Defining "Over"

21 July 2003


Recession Ended 20 Months Ago

The National Bureau of Economic Research has brought the art of economics into disrepute by making the announcement last week that the business trough of 2001 began in March of that year and continued until November. Since then, the US economy has been in recovery mode, according to the NBER. That would be news to the 938,000 who have lost their jobs since then.

The NBER does undertake a bit of backside-covering in its report by saying, "In determining that a trough occurred in November 2001, the committee did not conclude that economic conditions since that month have been favorable or that the economy has returned to operating at normal capacity." In other words, they knew that the economy was better, but businesses and consumers just didn't know it yet.

Apparently, what muddied the waters for the committee was the increase in productivity. Now, that sounds good, but what it means is getting as much or more done without new hiring. Working existing staff harder and longer is another way to put it.

Lately, the NBER has decided that GDP should be given more weight in its deliberations, making it easier to determine when the downturn ended. But, they need to remind themselves of what GDP means. In a nation of 100 people with a GDP of 100 million, there could be 100 millionaires or one person with 100 million and the rest are dirt poor. And in a democracy, it is very dangerous to have a lot of poor people without hope of a paycheck.
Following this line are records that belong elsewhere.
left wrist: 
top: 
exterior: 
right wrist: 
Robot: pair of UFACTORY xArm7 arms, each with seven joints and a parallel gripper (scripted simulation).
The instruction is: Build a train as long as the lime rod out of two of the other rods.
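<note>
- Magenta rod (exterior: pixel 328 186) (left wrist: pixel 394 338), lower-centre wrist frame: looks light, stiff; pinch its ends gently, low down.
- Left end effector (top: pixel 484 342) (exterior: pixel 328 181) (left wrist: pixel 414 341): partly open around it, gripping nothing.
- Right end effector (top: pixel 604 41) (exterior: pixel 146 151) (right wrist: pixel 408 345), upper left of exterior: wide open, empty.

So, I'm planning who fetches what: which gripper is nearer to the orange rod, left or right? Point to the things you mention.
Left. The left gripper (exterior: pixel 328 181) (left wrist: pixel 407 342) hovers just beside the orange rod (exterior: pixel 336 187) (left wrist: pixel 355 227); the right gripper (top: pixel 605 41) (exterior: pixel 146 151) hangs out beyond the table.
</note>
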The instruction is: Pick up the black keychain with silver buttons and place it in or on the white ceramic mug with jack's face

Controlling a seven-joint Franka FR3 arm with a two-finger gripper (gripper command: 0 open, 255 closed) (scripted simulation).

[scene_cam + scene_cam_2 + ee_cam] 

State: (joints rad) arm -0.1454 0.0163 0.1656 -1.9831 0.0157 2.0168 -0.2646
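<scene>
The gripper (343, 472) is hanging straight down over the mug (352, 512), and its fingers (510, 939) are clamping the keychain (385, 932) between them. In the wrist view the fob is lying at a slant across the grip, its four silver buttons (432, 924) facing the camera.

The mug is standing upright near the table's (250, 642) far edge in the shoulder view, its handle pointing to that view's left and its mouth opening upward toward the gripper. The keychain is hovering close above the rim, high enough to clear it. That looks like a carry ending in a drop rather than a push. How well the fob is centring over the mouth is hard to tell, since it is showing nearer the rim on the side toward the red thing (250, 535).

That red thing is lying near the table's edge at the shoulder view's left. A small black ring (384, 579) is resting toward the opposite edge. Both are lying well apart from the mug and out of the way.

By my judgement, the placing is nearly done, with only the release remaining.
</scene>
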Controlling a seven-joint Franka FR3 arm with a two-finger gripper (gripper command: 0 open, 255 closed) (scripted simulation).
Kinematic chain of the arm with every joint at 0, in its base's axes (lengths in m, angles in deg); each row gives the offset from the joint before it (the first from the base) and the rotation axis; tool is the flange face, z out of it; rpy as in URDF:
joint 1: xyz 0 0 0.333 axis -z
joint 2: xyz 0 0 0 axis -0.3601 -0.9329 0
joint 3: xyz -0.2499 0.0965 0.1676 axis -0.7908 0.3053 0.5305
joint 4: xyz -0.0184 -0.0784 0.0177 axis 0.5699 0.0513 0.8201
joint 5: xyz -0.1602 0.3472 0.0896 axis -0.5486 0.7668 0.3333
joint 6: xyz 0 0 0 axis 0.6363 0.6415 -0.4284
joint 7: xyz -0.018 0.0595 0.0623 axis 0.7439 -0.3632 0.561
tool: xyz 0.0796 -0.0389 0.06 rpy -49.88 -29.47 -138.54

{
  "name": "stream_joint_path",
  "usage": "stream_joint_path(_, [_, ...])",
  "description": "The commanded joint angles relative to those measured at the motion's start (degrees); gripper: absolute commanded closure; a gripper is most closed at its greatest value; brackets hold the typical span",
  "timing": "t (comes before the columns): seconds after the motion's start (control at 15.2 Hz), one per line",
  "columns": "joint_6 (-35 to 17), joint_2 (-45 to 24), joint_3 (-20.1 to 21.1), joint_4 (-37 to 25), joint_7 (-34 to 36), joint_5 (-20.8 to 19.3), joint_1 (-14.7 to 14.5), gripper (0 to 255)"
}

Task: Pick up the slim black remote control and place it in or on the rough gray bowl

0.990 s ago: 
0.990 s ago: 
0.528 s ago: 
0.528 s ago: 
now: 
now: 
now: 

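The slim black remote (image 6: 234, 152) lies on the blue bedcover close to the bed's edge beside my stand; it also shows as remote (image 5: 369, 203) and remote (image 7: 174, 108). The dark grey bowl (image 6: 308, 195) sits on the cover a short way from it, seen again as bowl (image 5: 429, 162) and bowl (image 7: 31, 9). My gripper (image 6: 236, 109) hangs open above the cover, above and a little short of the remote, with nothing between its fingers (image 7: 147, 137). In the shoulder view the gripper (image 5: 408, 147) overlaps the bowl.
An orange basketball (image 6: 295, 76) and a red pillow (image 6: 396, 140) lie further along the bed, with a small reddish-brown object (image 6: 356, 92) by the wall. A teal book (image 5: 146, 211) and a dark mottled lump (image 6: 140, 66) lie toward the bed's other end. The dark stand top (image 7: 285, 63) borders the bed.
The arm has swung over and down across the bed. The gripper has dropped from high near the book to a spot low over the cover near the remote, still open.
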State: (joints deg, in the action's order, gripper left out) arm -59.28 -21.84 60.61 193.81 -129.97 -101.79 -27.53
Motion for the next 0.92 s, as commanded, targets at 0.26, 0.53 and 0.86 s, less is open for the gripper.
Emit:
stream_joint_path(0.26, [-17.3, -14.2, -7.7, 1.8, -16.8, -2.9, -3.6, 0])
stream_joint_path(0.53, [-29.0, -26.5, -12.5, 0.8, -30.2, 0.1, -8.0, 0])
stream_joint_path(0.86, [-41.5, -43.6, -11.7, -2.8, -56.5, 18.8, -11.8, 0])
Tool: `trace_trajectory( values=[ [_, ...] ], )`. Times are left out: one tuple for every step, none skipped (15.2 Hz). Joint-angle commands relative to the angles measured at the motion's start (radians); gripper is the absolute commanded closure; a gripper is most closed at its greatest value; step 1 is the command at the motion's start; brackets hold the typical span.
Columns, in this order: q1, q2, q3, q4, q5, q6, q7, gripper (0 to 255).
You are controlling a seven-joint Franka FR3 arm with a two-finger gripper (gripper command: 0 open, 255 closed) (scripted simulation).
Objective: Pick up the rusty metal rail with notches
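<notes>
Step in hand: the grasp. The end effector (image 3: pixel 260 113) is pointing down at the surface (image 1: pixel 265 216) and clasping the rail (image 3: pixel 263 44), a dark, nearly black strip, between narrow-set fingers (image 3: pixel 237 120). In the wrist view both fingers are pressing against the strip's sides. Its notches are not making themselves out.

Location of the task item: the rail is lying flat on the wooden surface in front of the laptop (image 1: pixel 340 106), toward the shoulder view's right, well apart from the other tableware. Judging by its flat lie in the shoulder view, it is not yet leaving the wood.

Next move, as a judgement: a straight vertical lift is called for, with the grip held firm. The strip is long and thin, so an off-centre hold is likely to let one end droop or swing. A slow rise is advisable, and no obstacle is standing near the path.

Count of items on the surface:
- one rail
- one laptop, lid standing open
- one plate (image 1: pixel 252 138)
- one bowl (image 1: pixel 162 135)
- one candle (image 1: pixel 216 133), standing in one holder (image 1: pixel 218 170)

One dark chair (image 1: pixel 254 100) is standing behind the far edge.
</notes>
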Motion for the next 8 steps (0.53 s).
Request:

In the west, having a job means having a degree of prosperity. Unemployment means scraping by on the dole, borrowing, and doing without. Defining a recovery as a rise in GDP, or a climbing stock market, or increased spending is only useful to a degree. Employment has been a "trailing" indicator of economic recovery before, and it will be again, but only because it is not the key measurement used. It has been defined into the trailing category.

Here's an idea -- define a recession as any time the unemployment rate exceeds 4% or rises two quarters in a row. By those terms, the recession is still on, its been going on a while, and the perceptions that people have about their jobs, their bank accounts and the stock portfolios cease to be hallucinations and become accurate assessments of reality.